Quali today announced enhancements to its Torque automated infrastructure platform to add support for security scans and Open Policy Agent (OPA) software being advanced under the auspices of the Cloud Native Computing Foundation (CNCF).
OPA enables organizations to implement cybersecurity policies as code. The challenge many organizations have encountered is that not many developers have mastered the programming language required to implement OPA. Quali is embedding OPA in a platform that enables IT teams to implement it using a graphical tool that enables central management and application of those policies.
David Ben Shabat, vice president of research and development at Quali, said the overall goal is to implement scans and policies in a way that reduces the number of misconfigurations that are made when organizations provision infrastructure-as-code (IaC).
As part of that effort, Torque now flags any policies that fail validation. In addition, administrators can pick and choose which OPA policies to import, including both out-of-the-box and existing custom policies. Those policies then enable Torque to automate approvals or denials of deployments based on compliance with those policies after scans and other health checks have been run.

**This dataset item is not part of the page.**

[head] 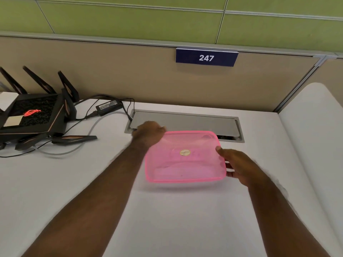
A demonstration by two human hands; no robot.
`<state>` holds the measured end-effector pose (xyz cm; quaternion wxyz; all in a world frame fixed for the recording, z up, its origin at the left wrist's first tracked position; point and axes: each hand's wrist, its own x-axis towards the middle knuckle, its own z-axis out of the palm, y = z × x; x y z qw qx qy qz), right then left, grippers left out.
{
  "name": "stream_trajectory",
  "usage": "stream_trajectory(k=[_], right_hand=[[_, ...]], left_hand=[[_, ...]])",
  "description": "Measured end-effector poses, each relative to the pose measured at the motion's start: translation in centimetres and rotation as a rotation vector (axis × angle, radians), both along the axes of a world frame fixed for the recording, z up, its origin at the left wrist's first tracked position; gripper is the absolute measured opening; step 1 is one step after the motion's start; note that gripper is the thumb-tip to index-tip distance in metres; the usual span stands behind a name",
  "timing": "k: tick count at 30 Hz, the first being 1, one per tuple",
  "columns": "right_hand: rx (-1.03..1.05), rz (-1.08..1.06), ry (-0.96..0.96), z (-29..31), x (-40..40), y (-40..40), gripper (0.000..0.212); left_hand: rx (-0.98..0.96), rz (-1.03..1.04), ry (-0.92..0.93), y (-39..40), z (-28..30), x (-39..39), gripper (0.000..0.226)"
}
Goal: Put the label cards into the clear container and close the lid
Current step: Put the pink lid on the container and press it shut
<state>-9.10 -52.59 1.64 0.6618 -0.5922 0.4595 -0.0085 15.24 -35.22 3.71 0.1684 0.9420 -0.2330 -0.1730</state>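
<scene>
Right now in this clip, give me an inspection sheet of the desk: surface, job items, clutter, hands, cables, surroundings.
Surface: white desk with a grey cable hatch at the back; near half bare.
Job's things: translucent pink lid, gold sticker at its centre, held between both hands. Whether a container sits under it cannot be told. Label cards: nothing seen.
Clutter: black router with upright antennas, far left.
Hands: left hand grips the lid's far left corner; right hand grips its right edge.
Cables: power brick and loose cables beside the router.
Surroundings: tan partition with sign reading 247; green panels above.
</scene>
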Motion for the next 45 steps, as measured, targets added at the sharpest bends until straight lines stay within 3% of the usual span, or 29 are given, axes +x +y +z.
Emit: stream_trajectory(k=[4, 8, 12, 18, 27, 36, 45], right_hand=[[0.093, 0.093, 0.007, -0.5, -3.2, 0.9, 0.051], [0.170, 0.068, -0.042, -0.3, -3.9, 1.5, 0.052], [0.157, -0.005, -0.056, -0.2, -3.7, 1.9, 0.039], [0.220, -0.108, -0.075, -0.1, -3.5, 2.8, 0.025], [0.186, -0.128, -0.048, -0.2, -3.5, 3.3, 0.032], [0.085, -0.127, -0.062, 0.9, -4.8, 6.3, 0.033], [0.037, -0.096, -0.074, 2.1, -9.6, 17.1, 0.022]], left_hand=[[-0.372, 0.221, 0.601, 5.6, -0.9, 0.8, 0.036], [-0.540, 0.372, 0.855, 6.1, -1.5, 0.7, 0.014], [-0.615, 0.441, 0.845, 5.6, -1.9, 0.3, 0.013], [-0.686, 0.478, 0.657, 6.2, -2.1, -2.0, 0.025], [-0.757, 0.500, 0.858, 12.8, -3.5, -9.4, 0.028], [-0.699, 0.352, 0.822, 15.1, -1.8, -9.3, 0.024], [-0.603, 0.185, 0.807, 25.2, -0.8, -11.2, 0.023]])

Quali has been making a case for policy-based triggers for cost controls, automated start-up, shut down and pausing of IT environments to give IT teams more control over infrastructure using a software-as-a-service (SaaS) platform. That approach enables IT teams to provide a set of guardrails for provisioning infrastructure that prevent mistakes from being made, noted Ben Shabat. Those controls can be applied using the graphical tool Quali provides or programmatically via an application programming interface (API) that Quali exposes, noted Ben Shabat.
It’s not uncommon for a port to be left open, for example, which cybercriminals later exploit to exfiltrate data. Quali is offering a DevOps platform that allows for central application of policies that act as guardrails to prevent developers from making these types of mistakes as an alternative to scripts created using tools such as Terraform. That approach also provides more visibility into how infrastructure resources are being consumed.
Every minute a developer spends managing infrastructure is one less minute they could be spending writing code. As application environments become more complex, it is becoming more challenging for developers to manage infrastructure-as-code. The issue is that DevOps teams who could provision infrastructure for developers are overwhelmed by the number of projects they need to manage. As a result, DevOps teams are becoming bottlenecks. Naturally, that only encourages more developers to provision infrastructure on their own, leading to more mistakes.
It’s not clear whether IT organizations will look for an alternative to provision infrastructure in a way that doesn’t require developers to have as much infrastructure expertise. However, as organizations look to lock down software supply chains, the way infrastructure is provisioned using code will, in many cases, need to be reconsidered within the context of a larger DevSecOps workflow.